如何在指定日期范围内获取 R 中时间序列的每小时平均值?
How to get hourly average for a timeseries in R for a specified date range?
我有 2 年内多个区域 A、B、C 的每小时数据。我希望能够在每个区域的指定日期范围内获得每小时平均值。抱歉,我通读了:
How to make a great R reproducible example
但不确定如何使用 dput() 来正确表示我拥有的数据。请在下面查看我从 dput(mydata) 复制输出的示例数据:
structure(list(time = structure(c(1451606400, 1451610000, 1451613600,
1451617200, 1451620800, 1451624400, 1451628000, 1451631600, 1451635200,
1451638800), class = c("POSIXct", "POSIXt"), tzone = "UTC"),
A = c(0.0173731172095063, 0.0175417882503753, 0.0175839560105925,
0.017499620490158, 0.0173309494492891, 0.017668291531027,
0.017836962571896, 0.017836962571896, 0.0182586401740685,
0.0234452746807901), B = c(0.0173567013800694, 0.0173567013800694,
0.0170744785934016, 0.0172155899867355, 0.0170744785934016,
0.0172155899867355, 0.0172155899867355, 0.0172861456834025,
0.0173567013800694, 0.0198261507634126), C = c(0.00791114205246669,
0.00806936489351603, 0.00806936489351603, 0.00806936489351603,
0.00806936489351603, 0.00822758773456536, 0.00854403341666403,
0.00854403341666403, 0.00854403341666403, 0.012341381601848
)), class = "data.frame", row.names = c(NA, 10L))
基本上我利用我拥有的时间数据创建了单独的列来表示年、月、日和小时。
structure(list(Year = c("2016", "2016", "2016", "2016", "2016",
"2016", "2016", "2016", "2016", "2016"), Month = c("01", "01",
"01", "01", "01", "01", "01", "01", "01", "01"), Day = c("01",
"01", "01", "01", "01", "01", "01", "01", "01", "01"), hour = c("00",
"01", "02", "03", "04", "05", "06", "07", "08", "09"), timedata = structure(c(1451606400,
1451610000, 1451613600, 1451617200, 1451620800, 1451624400, 1451628000,
1451631600, 1451635200, 1451638800), class = c("POSIXct", "POSIXt"

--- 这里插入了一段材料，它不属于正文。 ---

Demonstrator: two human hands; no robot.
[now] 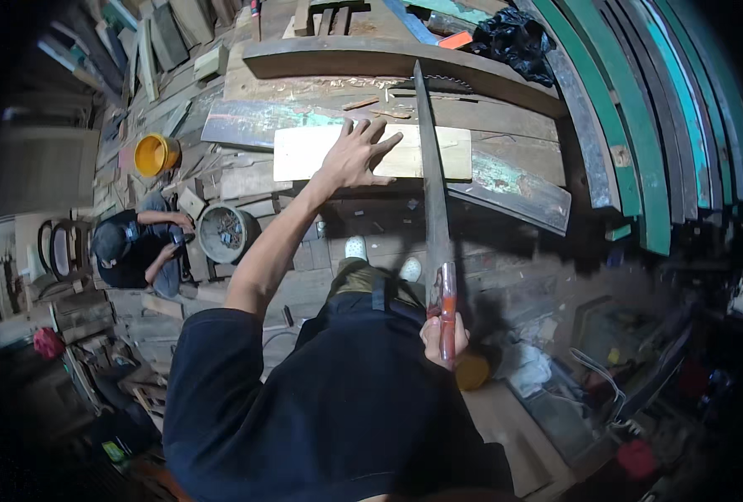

), tzone = "UTC")), class = "data.frame", row.names = c(NA, 10L
))
我希望根据指定的日期范围获取 24 小时内填充的平均值,如下所示。我之所以将时间分解为特定的年、月、日和小时列是为了执行 group_by() 之类的操作,但我有几个问题。
我希望获得指定日期范围内的平均值(例如,没有周末的 1 月到 3 月)。
我期望的最终输出矩阵应该是一个 25 x 4 矩阵。下面 0:00 小时的值 x 将是 1 月至 3 月工作日小时 0:00 的平均值A区
time A B C
0:00 x
1:00
2:00
3:00
谢谢。
你可以试试这个-
library(dplyr)
library(lubridate)
df %>%
mutate(month = month(time),
hour = hour(time)) %>%
filter(format(time, '%u') %in% 1:5, month %in% 1:3) %>%
group_by(hour) %>%
summarise(across(A:C, mean, na.rm =TRUE))
format(time, '%u') %in% 1:5 将仅保留工作日(周一至周五),month %in% 1:3 将仅保留一月至三月。
我有 2 年内多个区域 A、B、C 的每小时数据。我希望能够在每个区域的指定日期范围内获得每小时平均值。抱歉,我通读了: How to make a great R reproducible example 但不确定如何使用 dput() 来正确表示我拥有的数据。请在下面查看我从 dput(mydata) 复制输出的示例数据:
structure(list(time = structure(c(1451606400, 1451610000, 1451613600,
1451617200, 1451620800, 1451624400, 1451628000, 1451631600, 1451635200,
1451638800), class = c("POSIXct", "POSIXt"), tzone = "UTC"),
A = c(0.0173731172095063, 0.0175417882503753, 0.0175839560105925,
0.017499620490158, 0.0173309494492891, 0.017668291531027,
0.017836962571896, 0.017836962571896, 0.0182586401740685,
0.0234452746807901), B = c(0.0173567013800694, 0.0173567013800694,
0.0170744785934016, 0.0172155899867355, 0.0170744785934016,
0.0172155899867355, 0.0172155899867355, 0.0172861456834025,
0.0173567013800694, 0.0198261507634126), C = c(0.00791114205246669,
0.00806936489351603, 0.00806936489351603, 0.00806936489351603,
0.00806936489351603, 0.00822758773456536, 0.00854403341666403,
0.00854403341666403, 0.00854403341666403, 0.012341381601848
)), class = "data.frame", row.names = c(NA, 10L))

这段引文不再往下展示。